As fall’s arrival kicks off craft beer season, tonight one local man’s ill-advised decision to indulge in a fourth peanut butter milk stout has left him wondering if the sudden pang in his stomach is regret or the early onset of diarrhea.

“Nothing like slurping down a few thick, creamy cold ones on a warm, fall evening. Peanut, butter, milk, and stout—four of my favorite things, what could possibly go wrong?” said Miles Ferguson, taking a sip of his beer when a pang suddenly rumbled through his stomach. “Oh no, much like Icarus, I’ve flown too close to the saison. I better text my wife and tell her I’m sleeping on the couch tonight, because it’s feeling 50/50 this gets ugly.”

A growing problem in the bar scene, local tap houses have long mulled instituting rules limiting consumption of certain beers.

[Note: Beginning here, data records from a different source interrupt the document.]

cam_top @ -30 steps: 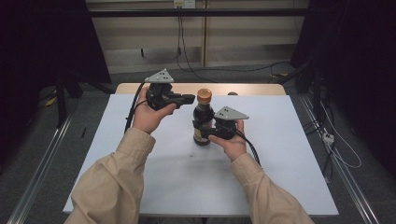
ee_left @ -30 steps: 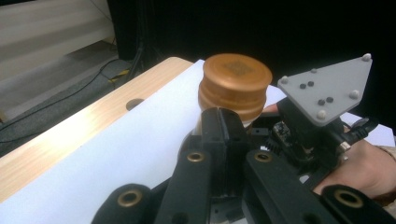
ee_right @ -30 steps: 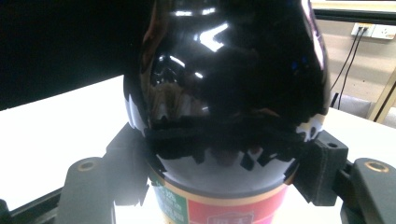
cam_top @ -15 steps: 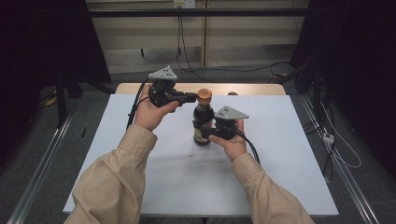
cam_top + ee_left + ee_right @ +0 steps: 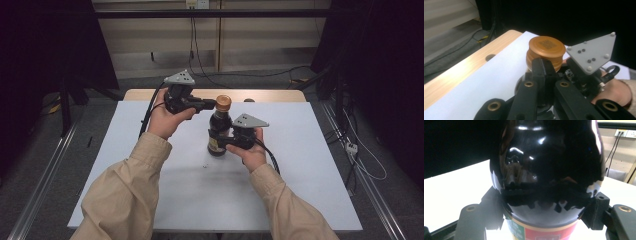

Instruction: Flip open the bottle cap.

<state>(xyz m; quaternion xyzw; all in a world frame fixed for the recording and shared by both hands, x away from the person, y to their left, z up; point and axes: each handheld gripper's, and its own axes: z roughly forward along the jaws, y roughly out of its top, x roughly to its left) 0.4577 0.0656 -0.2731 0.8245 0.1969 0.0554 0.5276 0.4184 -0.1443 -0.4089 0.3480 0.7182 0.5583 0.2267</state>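
Dark bottle (image 5: 219,131), upright on white desk (image 5: 300,165), mid-desk.
Right gripper (image 5: 223,140) clenched on the bottle's body; left gripper (image 5: 212,104) closed, its jaws together, tip at the orange cap (image 5: 223,102), contact unclear.

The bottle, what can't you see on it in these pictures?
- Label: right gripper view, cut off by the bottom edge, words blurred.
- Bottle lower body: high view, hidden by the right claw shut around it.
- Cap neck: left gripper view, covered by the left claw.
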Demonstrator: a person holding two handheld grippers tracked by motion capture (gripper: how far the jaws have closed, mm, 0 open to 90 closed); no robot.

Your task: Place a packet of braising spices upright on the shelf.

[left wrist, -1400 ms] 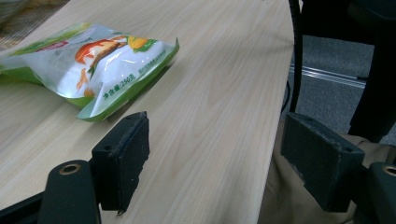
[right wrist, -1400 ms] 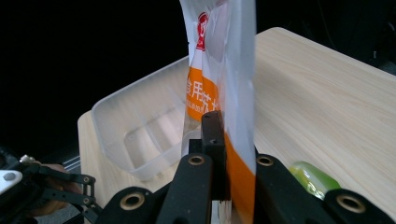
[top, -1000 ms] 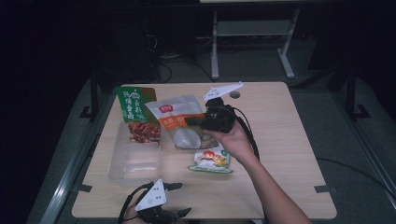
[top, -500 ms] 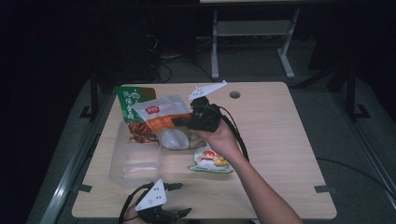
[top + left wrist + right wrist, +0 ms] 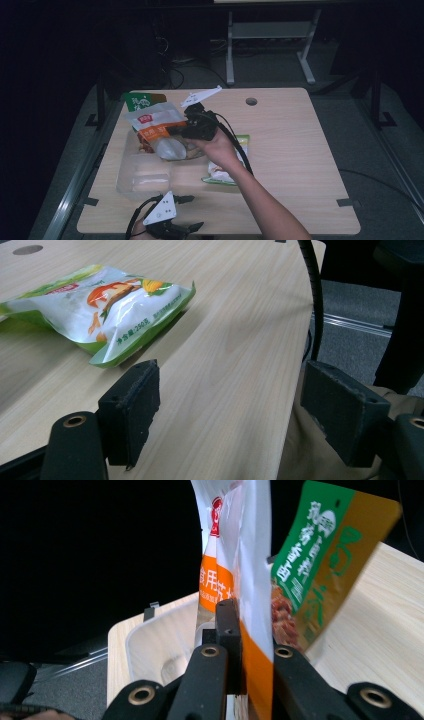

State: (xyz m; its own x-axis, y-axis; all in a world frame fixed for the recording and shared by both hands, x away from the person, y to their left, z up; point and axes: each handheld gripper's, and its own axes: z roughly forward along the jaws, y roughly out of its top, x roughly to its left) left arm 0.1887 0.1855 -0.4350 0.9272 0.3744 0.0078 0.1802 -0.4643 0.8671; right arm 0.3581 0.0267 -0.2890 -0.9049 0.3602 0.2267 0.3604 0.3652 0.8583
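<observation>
My right gripper (image 5: 176, 131) is shut on an orange-and-white pouch (image 5: 156, 131) and holds it in the air above the clear plastic tray (image 5: 131, 181). In the right gripper view the pouch (image 5: 240, 555) hangs upright, pinched between the jaws of my right gripper (image 5: 243, 645), with the tray (image 5: 160, 640) behind it. A green packet (image 5: 142, 101) lies at the tray's far end; that green packet (image 5: 320, 555) stands right beside the pouch. My left gripper (image 5: 194, 212) rests at the table's near edge, and my left gripper (image 5: 235, 410) is open with nothing between its pads.
A green-and-white snack bag (image 5: 225, 172) lies on the wooden table (image 5: 300, 150) under the right forearm, and the snack bag (image 5: 100, 310) sits ahead of the left jaws. A cable hole (image 5: 251, 101) is near the far edge. A trouser leg fills the gap past the table's near edge.
The right gripper has carried the orange-and-white pouch leftward, from beside the tray to over it. The left gripper has stayed put.
</observation>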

“We’re going to have to start posting a ‘three-milk stout’ limit at the bar from now on because our plumbing just can’t take this anymore,” said taphouse owner Kurt Greene. “Ultimately, I blame myself. I mean Peanut Butter Milk Stout sounds delicious, but as all lactose-intolerant folks know, overindulgence has its price. We can’t have folks racing home in their cars while desperately clenching their butt cheeks. Families live in this neighborhood.”

At press time, Needling reporters waiting in line for the bathroom could confirm that the pang in Ferguson’s stomach was both regret and diarrhea.